The deficit looks set to be an eye-watering £285 million by 2031, despite mitigation measures.

Like many councils, Cheshire East is in a position where the cost of SEND [Special Educational Needs and Disability] has outstripped government funding by tens of millions of pounds.

Its DSG (Dedicated School Grant) high needs deficit currently stands at about £90m and the council is holding this in a “negative reserve” as instructed by government.

In January, Cheshire East submitted its DSG management plan to the Department for Education in the hope of being admitted to the safety valve programme, which provides additional funding and support.

But Deborah Woodcock, executive director of children’s services, told councillors at a family and children’s committee: “Despite presenting and providing a high needs DSG management plan that brings us into an in-year balance within a seven-year period, we have unfortunately not yet been accepted into the safety valve programme.”
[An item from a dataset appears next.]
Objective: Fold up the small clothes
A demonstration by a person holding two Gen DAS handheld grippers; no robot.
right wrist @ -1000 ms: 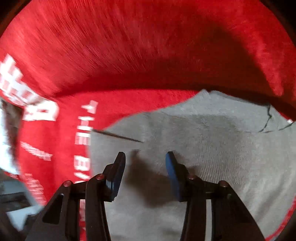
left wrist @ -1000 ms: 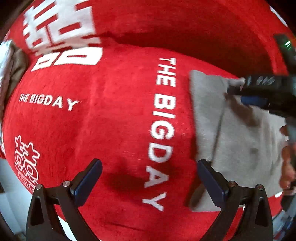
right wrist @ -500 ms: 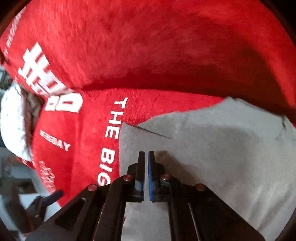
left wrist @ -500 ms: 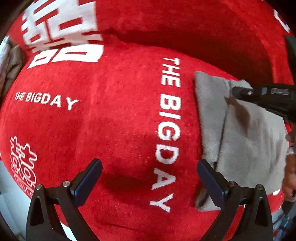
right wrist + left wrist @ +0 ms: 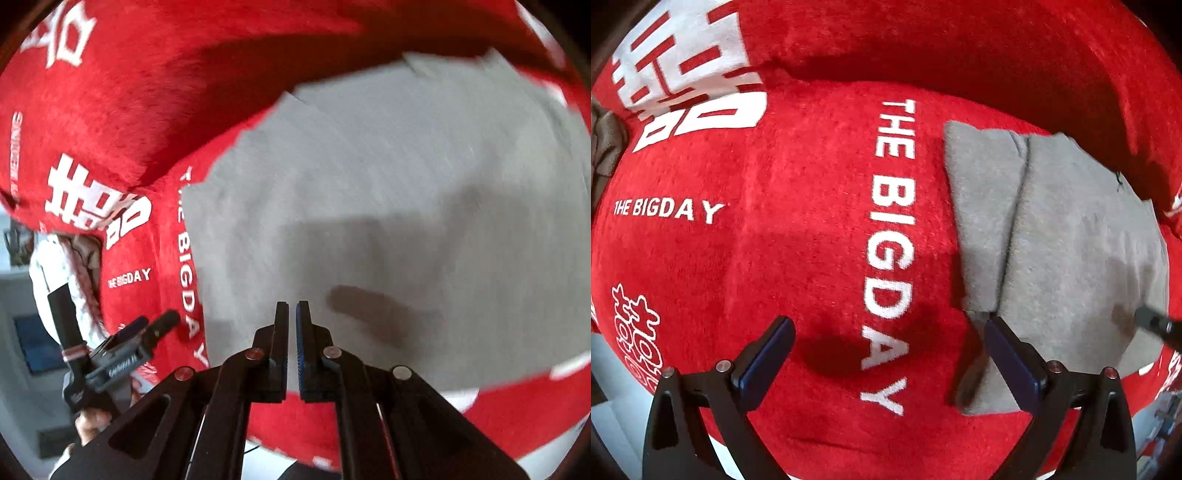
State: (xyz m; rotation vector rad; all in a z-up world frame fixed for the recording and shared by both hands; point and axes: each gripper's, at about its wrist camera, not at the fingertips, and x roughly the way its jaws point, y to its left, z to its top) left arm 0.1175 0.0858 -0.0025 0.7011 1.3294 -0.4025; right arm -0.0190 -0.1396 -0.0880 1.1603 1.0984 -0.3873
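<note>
Jaws on our right gripper [image 5: 291, 314] are clenched together with nothing visible between them, poised above the grey garment [image 5: 388, 206]. Jaws on our left gripper [image 5: 890, 354] stand released and wide, over the red cover [image 5: 775, 240], its right finger [image 5: 1015, 362] just over the garment's left edge.

The garment lies on the red cover, toward its right side in the left wrist view, next to the white lettering [image 5: 890, 236]. One fold line runs down its left part, so we judge it partly folded.

For the next fold, we recommend:
- Release the right jaws before descending, since clenched jaws cannot take cloth.
- Take both layers at one edge, not only the top layer.
- Use the left gripper to pin or lift the near left edge so that the cloth does not slide on the plush cover.
- Lay edge on edge, then smooth outward.

The left wrist view shows the fold line and the whole left edge sharply; the right wrist view is blurred there. The right wrist view alone shows the left gripper's body with the hand [image 5: 90, 424] holding it, and a pale bundle [image 5: 62, 266] past the cover's left edge.
</note>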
She said this was because the council could not make any contribution towards reducing the overall cumulative deficit which would be increasing until 2031.

“The deficit… is greater than the budget the DFE had to allow for this programme and, at this stage, they are not able to enter into agreement with us,” she said.

Ms Woodcock told the committee despite this setback, there were some positives.

“We are beginning to see the impact and evidence of this plan working and this year are able to report a reduced number of EHCPs (education, health and care plan) that have been issued,” she said.

“Alongside that we are seeing a reduced deficit.”

Cllr George Hayes (Congleton Con) said while he welcomed the reduced numbers of EHCPs from a financial perspective, he questioned whether “that’s right for children”.

Ms Woodcock replied: “The identified plan of action is both about reducing the pressure and financial cost to the council but also about improving outcomes for the children.

“If we were satisfied that every EHCP meant improved outcomes for every child then… I would be very concerned about that reduction, but we’re not satisfied that that is the position for every child.”

Poynton councillor Jos Saunders (Con) said: “In 2019 this council had a DSG surplus of £1.6m and in five years we’ve got a deficit of £90m.”

She added: “I do think there has been a lack of fiscal curiosity by the administration. Our group have tried and tried to have more scrutiny on this.”

Conservative group leader Janet Clowes described the situation as ‘deeply disturbing’.

She added: “Even if the mitigated position is achieved – and this council will still have to make savings of nearly a £1 billion to achieve it – a £284m deficit reserve still remains.

“That is not a balanced position.”

Much of Cheshire East spending on special needs provision goes on sending children to schools outside the borough, which also involves massive travel costs.

Committee chair Cllr Carol Bulman (Middlewich, Lab) said: “When Cheshire County Council was divided into Cheshire East and Cheshire West, out of the existing 19 provisions for special needs, we got four of them and CWAC got the rest.

“I’m not saying that’s the only cause… but it is a stark fact.”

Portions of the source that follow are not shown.